Blocking of producer IO thread when calling send() from callback

    XMLWordPrintableJSON

Details

    • Bug
    • Status: Open
    • Minor
    • Resolution: Unresolved
    • None
    • None
    • clients, producer
    • None

    Description

      We had application which supposed to be using KafkaProducer to deliver results of some work. Sometimes delivery of results weren't successful because of network connectivity errors or maintenance happening on the broker side. In such cases we wanted application to send an event with error and original message details. All good, but we wanted errors to be delivered to a separate topic. So we implemented a callback in send() method, using the same producer instance and calling send() from there.

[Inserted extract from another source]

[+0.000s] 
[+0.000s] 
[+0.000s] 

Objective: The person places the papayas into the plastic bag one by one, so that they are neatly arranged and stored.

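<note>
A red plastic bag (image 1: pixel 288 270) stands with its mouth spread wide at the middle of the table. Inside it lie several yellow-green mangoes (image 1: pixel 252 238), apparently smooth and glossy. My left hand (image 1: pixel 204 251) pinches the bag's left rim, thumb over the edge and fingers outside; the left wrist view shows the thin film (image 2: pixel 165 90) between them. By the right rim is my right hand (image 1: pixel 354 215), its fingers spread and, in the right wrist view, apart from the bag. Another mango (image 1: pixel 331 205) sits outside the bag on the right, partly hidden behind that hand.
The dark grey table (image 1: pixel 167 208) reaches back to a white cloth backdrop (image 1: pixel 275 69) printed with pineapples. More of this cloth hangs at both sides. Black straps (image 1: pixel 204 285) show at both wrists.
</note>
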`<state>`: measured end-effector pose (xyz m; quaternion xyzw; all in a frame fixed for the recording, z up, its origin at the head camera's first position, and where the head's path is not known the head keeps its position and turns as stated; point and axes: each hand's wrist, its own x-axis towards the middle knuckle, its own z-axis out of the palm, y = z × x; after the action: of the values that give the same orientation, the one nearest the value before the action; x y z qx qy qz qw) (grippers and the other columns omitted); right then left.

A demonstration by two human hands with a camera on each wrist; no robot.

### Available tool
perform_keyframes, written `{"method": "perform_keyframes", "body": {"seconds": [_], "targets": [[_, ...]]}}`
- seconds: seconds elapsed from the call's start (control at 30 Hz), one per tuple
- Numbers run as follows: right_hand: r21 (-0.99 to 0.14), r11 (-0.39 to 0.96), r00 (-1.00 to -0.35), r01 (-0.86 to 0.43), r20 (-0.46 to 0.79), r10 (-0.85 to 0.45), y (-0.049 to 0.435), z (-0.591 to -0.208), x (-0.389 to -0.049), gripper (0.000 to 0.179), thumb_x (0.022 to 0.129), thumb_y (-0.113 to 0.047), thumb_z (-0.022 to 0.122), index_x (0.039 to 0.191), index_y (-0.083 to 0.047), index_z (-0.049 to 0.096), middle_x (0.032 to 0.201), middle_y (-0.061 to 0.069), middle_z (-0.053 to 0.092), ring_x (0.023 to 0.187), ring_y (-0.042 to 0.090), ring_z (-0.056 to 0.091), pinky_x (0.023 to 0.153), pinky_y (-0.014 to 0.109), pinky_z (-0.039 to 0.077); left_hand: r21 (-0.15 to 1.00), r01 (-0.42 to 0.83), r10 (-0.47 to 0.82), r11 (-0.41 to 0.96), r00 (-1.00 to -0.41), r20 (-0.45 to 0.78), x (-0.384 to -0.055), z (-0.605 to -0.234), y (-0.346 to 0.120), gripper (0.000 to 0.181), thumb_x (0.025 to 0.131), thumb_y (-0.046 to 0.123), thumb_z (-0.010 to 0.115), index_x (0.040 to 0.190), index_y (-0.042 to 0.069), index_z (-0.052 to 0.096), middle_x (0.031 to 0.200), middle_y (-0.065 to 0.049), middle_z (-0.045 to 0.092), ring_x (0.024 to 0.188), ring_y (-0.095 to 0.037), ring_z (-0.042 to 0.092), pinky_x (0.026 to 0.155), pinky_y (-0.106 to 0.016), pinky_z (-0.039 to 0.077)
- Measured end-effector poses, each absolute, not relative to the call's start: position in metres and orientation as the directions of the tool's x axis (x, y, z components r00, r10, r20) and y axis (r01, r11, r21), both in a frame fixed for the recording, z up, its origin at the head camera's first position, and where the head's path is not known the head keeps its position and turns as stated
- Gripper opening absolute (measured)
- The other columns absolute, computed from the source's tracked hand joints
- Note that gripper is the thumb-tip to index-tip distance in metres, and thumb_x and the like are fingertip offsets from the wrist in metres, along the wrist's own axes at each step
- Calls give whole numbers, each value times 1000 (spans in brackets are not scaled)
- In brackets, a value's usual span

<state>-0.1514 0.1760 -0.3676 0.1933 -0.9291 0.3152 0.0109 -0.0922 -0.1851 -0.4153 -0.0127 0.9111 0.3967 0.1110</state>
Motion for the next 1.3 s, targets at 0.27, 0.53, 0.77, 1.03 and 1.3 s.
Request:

      This application worked for some time, but then we encountered that its producer was stuck. Almost no CPU consumption and expiring batches for hours. After connecting with debugger it turned out that sender IO thread is blocking. When record is expired, a callback was called, which contained a call to send(), implying usage of a new topic, which metadata is not present in producer's client cache. When send() is missing metadata, it is allowed to block for up to max.block.ms interval, which is 60 secs by default. If application is active, then it will quickly result in a large amount of accumulated records. Every record will block IO thread for 60s. Therefore sender IO thread is essentially blocked. In Producer only Sender IO thread contains a call to client's poll() method, which is responsible for all the network communication and metadata update. If poll() is executed with significant delay then it will result to errors, connected with various timeouts. That's it we've got a stuck producer with little chance to recover.

      To summarise, pre-requisites for the problem are sending from callback, using the same producer instance and usage of topic which wasn't seen before.

      I think it is important to decide if the issue is KafkaProducer misuse or its bug. Code is callbacks shouldn't block, that is clear, but at the same time, no one expects already initialised producer to block.

      Depending on decision I could produce a fix, it can be either a warning when user is trying to call a send() from callback, or reduction of max allowed blocking time for metadata update. It could be just docs changes, or even nothing.

      Here is code to reproduce the issue, the output it is producing follows the code snippet. Tested on Confluent Cloud, from my desktop with 100 Mbps connection.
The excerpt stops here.